Mobile Variation

So for the last couple of weeks I have been working on improving the previous HUD.

Over my winter break, I designed three HUDs for three genres of games. I posted these on my professional Twitter account: I received some feedback from Senior UI Designer, Richard Warner, who shared a number of constructive points to bring forward into my next project. 

After recreating one of the designs in Adobe XD with Richard’s ideas, I took more of his advice into consideration by creating a mobile iteration of the HUD. 

Original Design 

XD – Mobile 

This is the mobile version of the design. I took all of the previous components and scaled them down to a much smaller screen. I had to rearrange a number of assets in order to incorporate the additional buttons that have to take up screen space on mobile. I found this project a lot more difficult than designing for PC.

I never play mobile games so it took time to adjust to the number of extras needed on screen. This made it very difficult to arrange in a way that looked aesthetically pleasing as well as being functional. As seen in my research post for mobile UI, a lot of mobile iterations for games can look ugly when it comes to interfaces so it was a big goal of mine to change that in my design.

It is also difficult to design for an imaginary game. There are no mechanics, rules or buttons for me to base the design off of. This means that everything designed in the interface is a generalisation and more or less assets may be required for a real project.

Overall, I am happy with how this design turned out. It was tricky at times but the result was worth the issues I faced as I think I created a functional interface that is far more easy on the eyes than a number of mainstream FPS mobile games that I researched.

Mobile HUDs

In my previous post, I presented a number of modified iterations of a HUD I designed over my winter break. I followed the advice of Senior UI Designer, Richard Warner and feel like I incorporated his feedback relatively well. However, there is one point that requires more research to complete, a mobile version.

As I don’t play any mobile games and have never designed games for that platform, I completely overlooked the idea of creating an interface for it. I understand that many popular games are redeveloped into simplified versions for mobile players to enjoy and that, in industry, I may come across this type of brief. 

I decided to pick a few popular games to dissect in order to gain a better understanding of the elements needed in the transition from FPS PC games to pocket edition.

Player Unknows Battlegrounds (PUBG) – 2016

The PC HUD layout is very clean. The player and team health is displayed in colour coded bars on the lower left, while the lower right displays the minimap. The lower middle shows the player’s current weapon, ammo, health bar and armour bar. The upper middle shows compass directions in a narrow bar and the upper right shows the number of players remaining.

The mobile HUD is far more busy. This can be based on the smaller screen size but is also due to the player’s lack of keybinds. These controls must be displayed in on-screen panels and buttons for quick use. 

Immediately we can see that both the team information and the minimap have been moved to the top of their respective sides of the screen. The remaining player count has also been switched from the upper right to upper left corner. But both the player health bar and the compass have kept their place.

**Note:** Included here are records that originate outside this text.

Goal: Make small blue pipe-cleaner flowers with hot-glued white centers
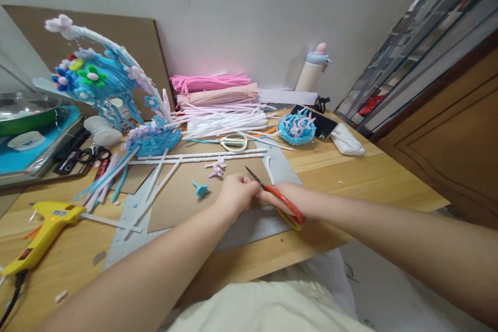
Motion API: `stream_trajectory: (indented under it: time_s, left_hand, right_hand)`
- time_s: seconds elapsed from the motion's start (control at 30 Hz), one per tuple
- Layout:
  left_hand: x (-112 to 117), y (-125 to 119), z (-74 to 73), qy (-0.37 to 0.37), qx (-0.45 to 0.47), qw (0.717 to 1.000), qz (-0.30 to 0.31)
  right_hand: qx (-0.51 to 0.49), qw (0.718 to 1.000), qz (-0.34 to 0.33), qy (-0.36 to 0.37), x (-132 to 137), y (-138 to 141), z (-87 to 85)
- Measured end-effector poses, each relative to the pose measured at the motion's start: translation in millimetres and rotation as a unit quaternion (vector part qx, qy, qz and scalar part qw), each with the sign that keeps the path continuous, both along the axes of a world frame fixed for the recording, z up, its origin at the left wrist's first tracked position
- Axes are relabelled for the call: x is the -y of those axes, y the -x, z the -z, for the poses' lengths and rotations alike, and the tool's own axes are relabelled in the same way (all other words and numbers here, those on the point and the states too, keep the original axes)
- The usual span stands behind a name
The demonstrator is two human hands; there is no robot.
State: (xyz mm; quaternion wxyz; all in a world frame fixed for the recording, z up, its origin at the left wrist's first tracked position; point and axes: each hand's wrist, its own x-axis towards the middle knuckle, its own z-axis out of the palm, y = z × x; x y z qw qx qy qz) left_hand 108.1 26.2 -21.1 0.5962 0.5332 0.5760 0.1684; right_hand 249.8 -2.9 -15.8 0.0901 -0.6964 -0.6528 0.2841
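Observation:
Over the cardboard sheet (175, 218), my two hands meet with fingertips close together. My left hand (236, 193) is closed in a pinch; whatever it holds is hidden behind the fingers. In my right hand (271, 198) is a pair of scissors (283, 201) with red and yellow handles, its dark blades pointing up and left. A small blue pipe-cleaner flower (201, 189) lies left of my left hand. Two small lilac pipe-cleaner flowers (218, 165) lie just beyond it. Long white fuzzy strips (202, 156) stretch across the sheet's far side.
A yellow glue gun (52, 228) lies at left, near a blue flower-decorated pipe-cleaner piece (155, 137) with a tall arch. Pipe-cleaner bundles (218, 96), white-handled scissors (234, 142), a round blue piece (298, 128), a phone (319, 123) and a bottle (311, 72) stand farther back.

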Motion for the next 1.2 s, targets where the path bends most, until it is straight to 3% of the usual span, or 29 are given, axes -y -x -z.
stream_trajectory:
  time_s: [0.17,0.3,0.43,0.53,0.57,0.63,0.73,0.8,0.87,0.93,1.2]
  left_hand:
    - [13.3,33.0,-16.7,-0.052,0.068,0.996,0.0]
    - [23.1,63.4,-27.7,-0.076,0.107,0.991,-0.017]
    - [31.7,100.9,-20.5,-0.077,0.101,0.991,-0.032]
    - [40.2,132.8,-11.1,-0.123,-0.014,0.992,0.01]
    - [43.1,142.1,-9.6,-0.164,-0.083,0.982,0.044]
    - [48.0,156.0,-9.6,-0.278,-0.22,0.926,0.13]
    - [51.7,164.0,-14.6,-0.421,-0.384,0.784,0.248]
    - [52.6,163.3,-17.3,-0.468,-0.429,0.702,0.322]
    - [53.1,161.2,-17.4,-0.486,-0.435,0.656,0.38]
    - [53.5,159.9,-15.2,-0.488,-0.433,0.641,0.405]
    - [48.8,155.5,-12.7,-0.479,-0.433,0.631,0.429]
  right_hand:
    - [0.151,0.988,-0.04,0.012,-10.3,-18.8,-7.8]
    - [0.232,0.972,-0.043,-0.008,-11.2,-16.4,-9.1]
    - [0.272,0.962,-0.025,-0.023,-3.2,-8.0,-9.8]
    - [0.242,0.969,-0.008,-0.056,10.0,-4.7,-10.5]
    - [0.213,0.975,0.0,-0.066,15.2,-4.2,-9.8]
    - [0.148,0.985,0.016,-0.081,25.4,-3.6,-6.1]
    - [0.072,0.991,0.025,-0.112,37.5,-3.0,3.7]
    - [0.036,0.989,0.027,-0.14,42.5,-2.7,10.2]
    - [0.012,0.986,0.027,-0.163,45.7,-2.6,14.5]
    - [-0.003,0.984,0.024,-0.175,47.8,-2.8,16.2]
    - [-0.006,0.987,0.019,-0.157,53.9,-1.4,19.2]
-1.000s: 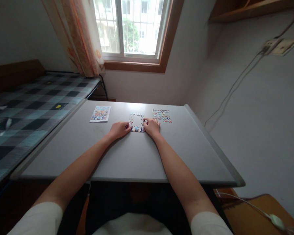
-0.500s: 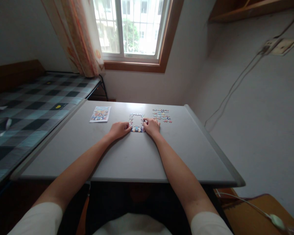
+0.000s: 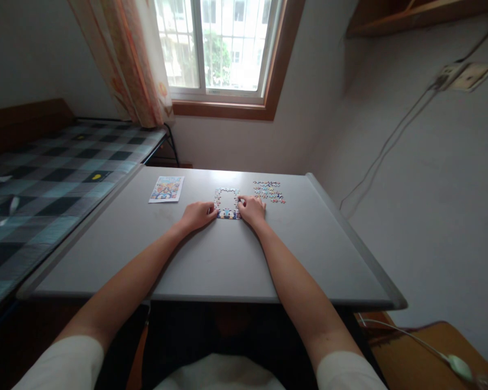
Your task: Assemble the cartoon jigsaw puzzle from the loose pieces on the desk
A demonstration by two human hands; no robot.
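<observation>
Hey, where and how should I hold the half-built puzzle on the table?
Best by its two outer side edges: left hand from the left, right hand from the right, low and gentle. The puzzle lies flat on the table with an open middle, so lifting one corner could pull pieces apart.

No text, label, brand or number is showing legibly anywhere in this view. The printed picture sheet [image 3: 166, 189] and the partly joined jigsaw border [image 3: 228, 214] are carrying colourful print, but both are appearing too small and soft for any letters to be made out. A faint line of marks is showing on the lower window rail [image 3: 213, 92], and small marks are sitting beside a yellow patch [image 3: 96, 177] on the checked mattress [image 3: 120, 155], all staying unreadable.
</observation>
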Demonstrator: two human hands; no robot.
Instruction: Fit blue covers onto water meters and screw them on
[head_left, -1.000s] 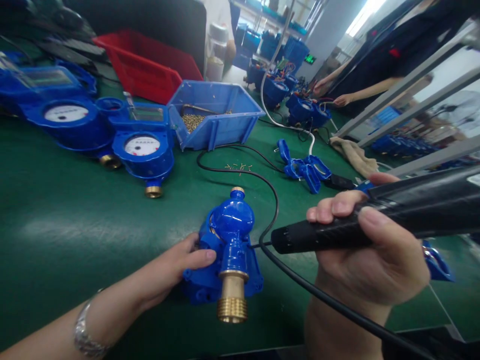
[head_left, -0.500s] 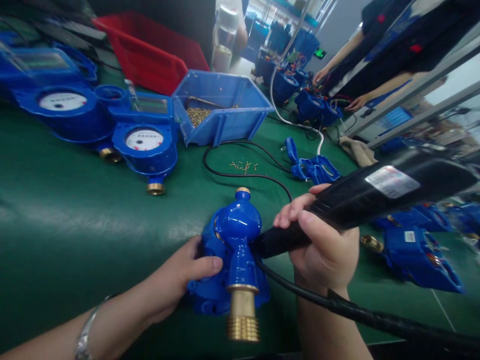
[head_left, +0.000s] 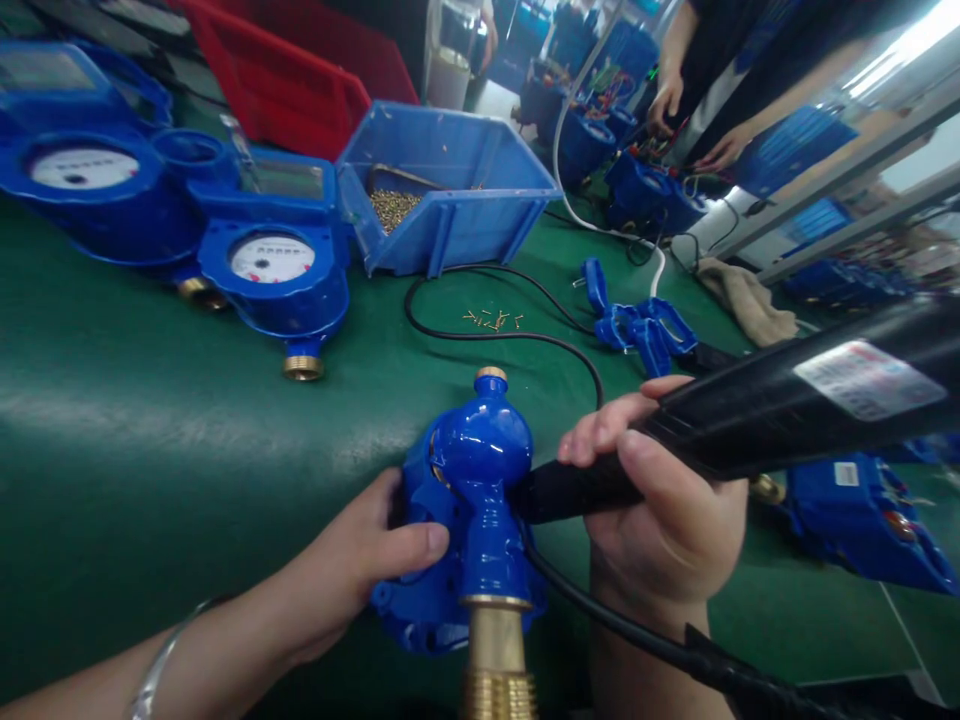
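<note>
A blue water meter (head_left: 487, 520) with brass threaded ends lies face down on the green mat, its rounded underside up. My left hand (head_left: 390, 550) grips its left side, thumb on top and fingers hidden behind the body. In my right hand (head_left: 660, 490) is a thick black electric screwdriver (head_left: 750, 410), slanting down to the left. Its front end meets the meter's right side, where the tip is hidden. A black cable (head_left: 600, 600) runs from the meter's right side beneath my right wrist. Beyond the meter lie several small brass screws (head_left: 495, 320).
A blue bin (head_left: 472, 205) holds screws, in front of a red bin (head_left: 292, 85). Finished-looking water meters (head_left: 274, 255) stand at left. Blue plastic parts (head_left: 637, 330) and another meter (head_left: 855, 510) are at right. A co-worker's hands (head_left: 727, 150) handle wired meters at the back.
The view has shifted slightly, and the bins and left meters sit higher in it. The screwdriver lies a little flatter in my right hand. Both grips stay the same.
</note>
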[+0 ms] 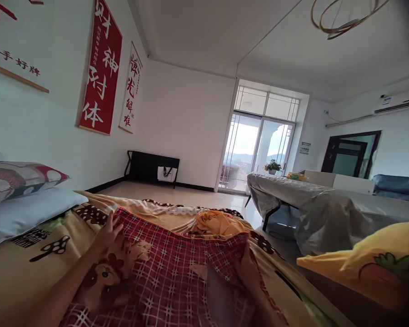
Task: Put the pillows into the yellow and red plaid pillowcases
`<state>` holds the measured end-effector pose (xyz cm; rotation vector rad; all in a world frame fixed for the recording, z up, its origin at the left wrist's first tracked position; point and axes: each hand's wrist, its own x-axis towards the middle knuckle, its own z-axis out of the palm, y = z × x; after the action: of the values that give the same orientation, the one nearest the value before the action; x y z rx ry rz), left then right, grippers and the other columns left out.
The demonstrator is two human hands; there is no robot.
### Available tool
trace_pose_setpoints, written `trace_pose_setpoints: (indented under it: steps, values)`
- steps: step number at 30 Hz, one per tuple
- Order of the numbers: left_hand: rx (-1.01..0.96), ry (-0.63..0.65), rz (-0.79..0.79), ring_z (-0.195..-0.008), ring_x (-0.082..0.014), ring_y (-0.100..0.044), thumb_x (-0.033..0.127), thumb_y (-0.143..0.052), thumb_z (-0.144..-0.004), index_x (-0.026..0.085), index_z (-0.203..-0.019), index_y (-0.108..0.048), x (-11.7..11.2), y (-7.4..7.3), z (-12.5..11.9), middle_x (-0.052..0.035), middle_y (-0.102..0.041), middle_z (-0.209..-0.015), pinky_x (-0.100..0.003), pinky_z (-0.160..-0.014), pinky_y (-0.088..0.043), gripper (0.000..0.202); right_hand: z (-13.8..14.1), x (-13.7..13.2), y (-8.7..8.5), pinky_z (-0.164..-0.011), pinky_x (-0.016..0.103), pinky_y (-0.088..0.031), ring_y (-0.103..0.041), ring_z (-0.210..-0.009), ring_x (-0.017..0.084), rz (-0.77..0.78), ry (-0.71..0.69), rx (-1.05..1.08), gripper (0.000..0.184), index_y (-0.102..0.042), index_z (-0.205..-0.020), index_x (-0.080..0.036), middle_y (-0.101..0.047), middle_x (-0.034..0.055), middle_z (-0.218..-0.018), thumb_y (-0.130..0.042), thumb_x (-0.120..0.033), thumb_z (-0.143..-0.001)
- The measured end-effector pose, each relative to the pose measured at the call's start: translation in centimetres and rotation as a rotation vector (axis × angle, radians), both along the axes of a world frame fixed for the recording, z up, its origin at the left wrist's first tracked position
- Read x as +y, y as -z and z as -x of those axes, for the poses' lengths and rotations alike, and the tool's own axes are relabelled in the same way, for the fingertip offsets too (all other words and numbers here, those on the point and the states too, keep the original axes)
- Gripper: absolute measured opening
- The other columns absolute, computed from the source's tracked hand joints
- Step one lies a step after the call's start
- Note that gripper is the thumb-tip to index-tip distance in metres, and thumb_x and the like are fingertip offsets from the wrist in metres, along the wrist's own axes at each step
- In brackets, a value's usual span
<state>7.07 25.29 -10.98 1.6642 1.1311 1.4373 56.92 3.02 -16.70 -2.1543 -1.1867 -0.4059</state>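
A red checked cloth (170,272) with a cartoon animal print lies spread over a yellow patterned blanket (27,263) on the bed. My left hand (109,232) rests flat on the cloth's far left corner, fingers stretched out. My right hand (248,270) sits at the cloth's right edge, its fingers curled round the fabric, partly hidden by a fold.
A grey pillow (23,211) with a patterned pillow (17,178) on it lies at the left. A yellow cushion (371,259) is at the right. A covered table (293,190) stands beyond the bed, and balcony doors (255,150) lie further back.
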Motion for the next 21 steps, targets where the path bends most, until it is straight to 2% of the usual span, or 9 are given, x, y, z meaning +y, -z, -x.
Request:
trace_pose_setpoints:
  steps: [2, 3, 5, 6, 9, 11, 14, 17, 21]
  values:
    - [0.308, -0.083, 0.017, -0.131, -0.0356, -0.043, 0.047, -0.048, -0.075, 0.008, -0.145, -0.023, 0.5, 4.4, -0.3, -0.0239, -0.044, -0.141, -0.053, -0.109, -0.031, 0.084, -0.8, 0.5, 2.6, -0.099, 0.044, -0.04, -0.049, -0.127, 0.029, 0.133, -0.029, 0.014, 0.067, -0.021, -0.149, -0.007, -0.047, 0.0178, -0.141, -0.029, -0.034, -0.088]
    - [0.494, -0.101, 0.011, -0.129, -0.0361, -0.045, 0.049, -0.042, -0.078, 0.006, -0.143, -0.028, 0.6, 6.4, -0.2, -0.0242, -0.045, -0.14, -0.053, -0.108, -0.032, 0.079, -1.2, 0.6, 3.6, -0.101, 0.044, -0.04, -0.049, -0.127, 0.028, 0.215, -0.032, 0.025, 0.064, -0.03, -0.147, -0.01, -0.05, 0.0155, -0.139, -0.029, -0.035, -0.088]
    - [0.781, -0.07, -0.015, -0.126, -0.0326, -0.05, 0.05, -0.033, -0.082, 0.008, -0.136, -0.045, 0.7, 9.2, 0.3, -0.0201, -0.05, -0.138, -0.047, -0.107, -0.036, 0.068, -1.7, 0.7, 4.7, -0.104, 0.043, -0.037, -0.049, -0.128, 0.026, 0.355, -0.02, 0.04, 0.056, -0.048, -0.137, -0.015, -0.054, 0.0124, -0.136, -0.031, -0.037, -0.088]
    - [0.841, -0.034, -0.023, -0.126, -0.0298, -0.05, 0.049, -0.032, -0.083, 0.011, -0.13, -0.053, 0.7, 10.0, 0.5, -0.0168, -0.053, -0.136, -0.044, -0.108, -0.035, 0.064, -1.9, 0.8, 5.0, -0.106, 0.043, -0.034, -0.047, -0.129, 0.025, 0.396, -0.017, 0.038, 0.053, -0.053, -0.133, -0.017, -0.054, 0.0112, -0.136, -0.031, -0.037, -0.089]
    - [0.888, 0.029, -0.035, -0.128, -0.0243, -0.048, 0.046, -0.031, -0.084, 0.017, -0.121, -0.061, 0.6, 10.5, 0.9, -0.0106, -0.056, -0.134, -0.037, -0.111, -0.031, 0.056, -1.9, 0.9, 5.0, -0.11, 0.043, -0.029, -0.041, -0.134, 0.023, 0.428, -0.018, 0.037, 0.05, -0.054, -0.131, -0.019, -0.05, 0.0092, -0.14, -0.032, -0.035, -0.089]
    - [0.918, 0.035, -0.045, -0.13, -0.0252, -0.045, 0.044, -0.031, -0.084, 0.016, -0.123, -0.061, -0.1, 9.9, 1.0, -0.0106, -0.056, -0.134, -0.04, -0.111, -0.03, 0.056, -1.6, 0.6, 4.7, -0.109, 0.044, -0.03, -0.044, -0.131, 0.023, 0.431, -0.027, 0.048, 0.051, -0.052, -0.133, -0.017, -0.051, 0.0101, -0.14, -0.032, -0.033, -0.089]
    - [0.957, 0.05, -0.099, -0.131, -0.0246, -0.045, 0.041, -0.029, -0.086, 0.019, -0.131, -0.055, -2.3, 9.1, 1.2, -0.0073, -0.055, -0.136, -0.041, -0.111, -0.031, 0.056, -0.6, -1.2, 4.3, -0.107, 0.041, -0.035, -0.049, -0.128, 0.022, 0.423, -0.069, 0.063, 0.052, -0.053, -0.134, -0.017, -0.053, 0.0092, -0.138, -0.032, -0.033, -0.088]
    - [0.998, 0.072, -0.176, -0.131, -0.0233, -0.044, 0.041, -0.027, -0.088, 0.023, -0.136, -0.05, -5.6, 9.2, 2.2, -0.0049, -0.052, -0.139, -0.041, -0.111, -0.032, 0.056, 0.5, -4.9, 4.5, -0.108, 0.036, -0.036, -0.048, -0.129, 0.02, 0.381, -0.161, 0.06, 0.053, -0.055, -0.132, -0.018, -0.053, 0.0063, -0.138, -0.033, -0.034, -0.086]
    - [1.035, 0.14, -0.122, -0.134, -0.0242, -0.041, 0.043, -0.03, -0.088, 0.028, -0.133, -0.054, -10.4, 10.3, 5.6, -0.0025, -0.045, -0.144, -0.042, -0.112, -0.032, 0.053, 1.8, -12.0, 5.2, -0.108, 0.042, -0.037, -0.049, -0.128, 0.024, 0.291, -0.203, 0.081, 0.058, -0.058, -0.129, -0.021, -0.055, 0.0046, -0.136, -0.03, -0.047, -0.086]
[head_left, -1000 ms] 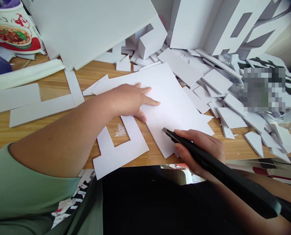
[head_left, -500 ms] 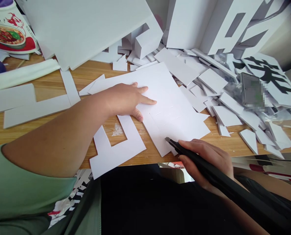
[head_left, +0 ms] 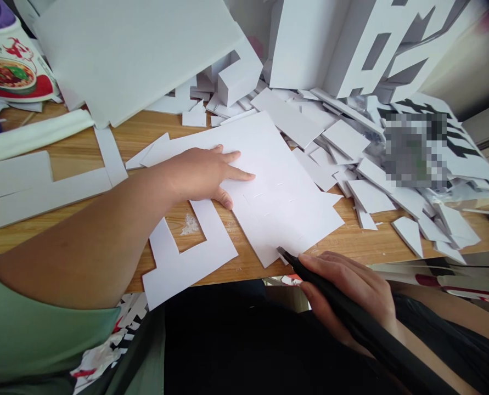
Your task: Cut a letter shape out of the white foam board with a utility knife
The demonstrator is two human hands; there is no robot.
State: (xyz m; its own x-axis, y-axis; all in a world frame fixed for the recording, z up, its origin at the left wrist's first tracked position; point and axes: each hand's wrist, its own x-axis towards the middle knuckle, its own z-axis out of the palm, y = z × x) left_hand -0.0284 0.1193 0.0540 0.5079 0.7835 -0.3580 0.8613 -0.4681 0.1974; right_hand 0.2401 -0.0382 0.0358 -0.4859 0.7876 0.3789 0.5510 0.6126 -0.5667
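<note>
My left hand (head_left: pixel 211 174) lies flat with fingers spread on a white foam board sheet (head_left: pixel 264 137), near its left edge. In my right hand (head_left: pixel 351 280) is a black utility knife (head_left: pixel 330 288), gripped like a pen. Its blade tip is at the sheet's near end, close to the corner; whether it touches the surface I cannot tell. Several short, thin slits or marks show in the middle of the sheet. Beside my left forearm lies a notched white board piece (head_left: pixel 198 252), its near corner past the table edge.
Many white offcuts (head_left: pixel 371 195) are heaped at the right on the wooden table (head_left: pixel 75 156). White box-like board structures (head_left: pixel 302 44) stand behind. A large white panel (head_left: pixel 137 49) leans at the back left, near a printed food tub (head_left: pixel 13 60). L-shaped strips (head_left: pixel 55 195) lie left.
The knife tip has moved a little toward the sheet's near edge. My left hand keeps its place on the board. The whole view has shifted slightly.
</note>
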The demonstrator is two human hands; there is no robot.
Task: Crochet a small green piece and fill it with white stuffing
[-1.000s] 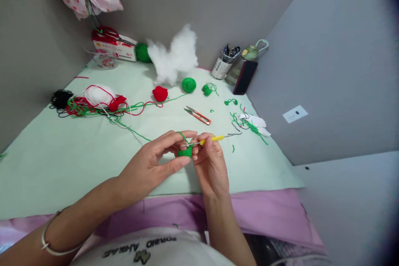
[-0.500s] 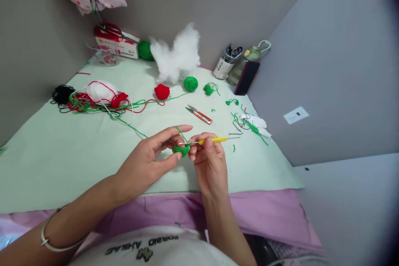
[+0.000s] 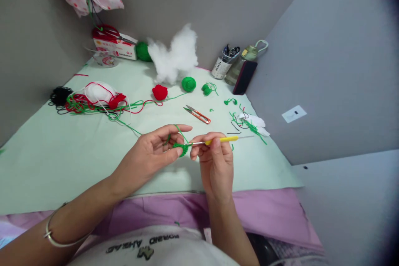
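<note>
My left hand point(image 3: 152, 153) pinches a small green crochet piece point(image 3: 181, 148) between thumb and fingers, with green yarn point(image 3: 179, 131) looped over the raised forefinger. My right hand point(image 3: 215, 160) is closed on a crochet hook with a yellow handle point(image 3: 222, 140); its metal tip touches the green piece. Both hands hover above the pale green mat point(image 3: 62, 162), near its front edge. The yarn trails back left to a tangle of green and red yarn point(image 3: 84, 106).
Orange thread snips point(image 3: 197, 114) lie just beyond the hands. Farther back are a red crochet piece point(image 3: 160, 92), green crochet pieces point(image 3: 188, 84), white stuffing point(image 3: 174, 58), a jar of tools point(image 3: 222, 64), a bottle point(image 3: 246, 60), a dark phone point(image 3: 245, 77) and yarn scraps point(image 3: 249, 124).
My right hand has drawn the hook a little to the right, away from the green piece. My left hand has turned the piece slightly and stays in place.
</note>
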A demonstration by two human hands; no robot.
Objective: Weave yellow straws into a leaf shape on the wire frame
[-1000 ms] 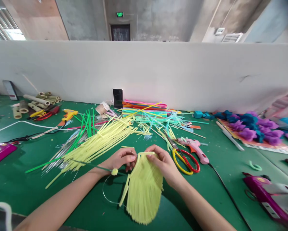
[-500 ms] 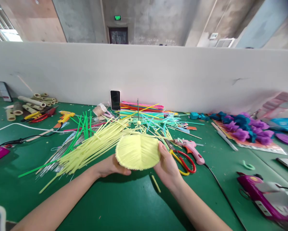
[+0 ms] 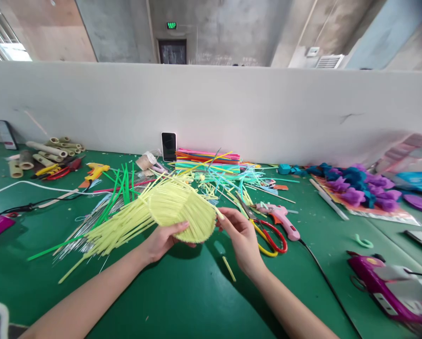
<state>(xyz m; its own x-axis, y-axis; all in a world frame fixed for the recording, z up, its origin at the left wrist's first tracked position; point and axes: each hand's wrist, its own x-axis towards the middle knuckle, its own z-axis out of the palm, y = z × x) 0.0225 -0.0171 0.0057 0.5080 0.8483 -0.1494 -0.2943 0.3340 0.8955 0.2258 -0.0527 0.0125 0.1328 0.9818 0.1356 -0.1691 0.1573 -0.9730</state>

The interesting addition is all of the buttons. On the left we can see a controller stick for movement along with a backpack symbol to open the player’s inventory. The current weapon indicator has been improved to show both of the players weapons and allows them to swap quickly. It also now shows med-packs and utility which can be pressed for use. On the right we can see a large bullet symbol which allows the player to fire their weapon. There are also three movement buttons, crouch, prone and jump and a crosshair to allow the player to use their weapon scope. Up the side of the minimap there are also options buttons for settings, volume and microphone.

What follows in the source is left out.